Hi all,
I tested the time of async copy within the stream 0 and a separate stream.
Here is my code (host_y_pg_lk is a page locked array, SIZEOFY = 5)
Code 1, use stream 0:
[codebox]CUT_SAFE_CALL( cutStartTimer( timer));
for (i = 0; i < 7500; i++) {
cudaMemcpyAsync(device_y, host_y_pg_lk, sizeof(double) * SIZEOFY, cudaMemcpyHostToDevice, 0);
cudaStreamSynchronize(0); // or cudaThreadSynchronize(); time cost is the same for the both
}
CUT_SAFE_CALL( cutStopTimer( timer));[/codebox]
Code 2, use a separate stream:
[codebox]cudaStream_t stream1;
cutilSafeCall( cudaStreamCreate(&stream1) );
CUT_SAFE_CALL( cutStartTimer( timer));
for (i = 0; i < 7500; i++) {
cudaMemcpyAsync(device_y, host_y_pg_lk, sizeof(double) * SIZEOFY, cudaMemcpyHostToDevice, stream1);
cudaStreamSynchronize(stream1); // or cudaThreadSynchronize(); time cost is the same for the both
}
CUT_SAFE_CALL( cutStopTimer( timer));[/codebox]
Code 1 costs around 350 ms, while code 2 costs around 600 ms.
Can anyone tell me why async memcpy in a separate stream costs much more time than in the stream 0?

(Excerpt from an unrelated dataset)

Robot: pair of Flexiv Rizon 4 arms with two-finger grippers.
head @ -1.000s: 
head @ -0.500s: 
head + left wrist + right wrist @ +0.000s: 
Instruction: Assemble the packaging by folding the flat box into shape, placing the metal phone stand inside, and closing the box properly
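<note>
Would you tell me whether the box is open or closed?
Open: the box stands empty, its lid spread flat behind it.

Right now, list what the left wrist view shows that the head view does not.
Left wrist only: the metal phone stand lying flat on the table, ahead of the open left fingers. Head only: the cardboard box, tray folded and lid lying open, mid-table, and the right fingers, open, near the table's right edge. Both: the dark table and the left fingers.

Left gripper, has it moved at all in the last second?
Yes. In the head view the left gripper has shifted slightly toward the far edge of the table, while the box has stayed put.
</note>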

I want to use another stream, say stream2, for computation. But if stream1 costs much more time than the stream 0 in async memcpy, then even though stream1 (async memcpy) and stream2 (computation) can overlap, there seems no benefit than just using stream 0 for both the async memcpy and computation.
Thank you very much.
Zheng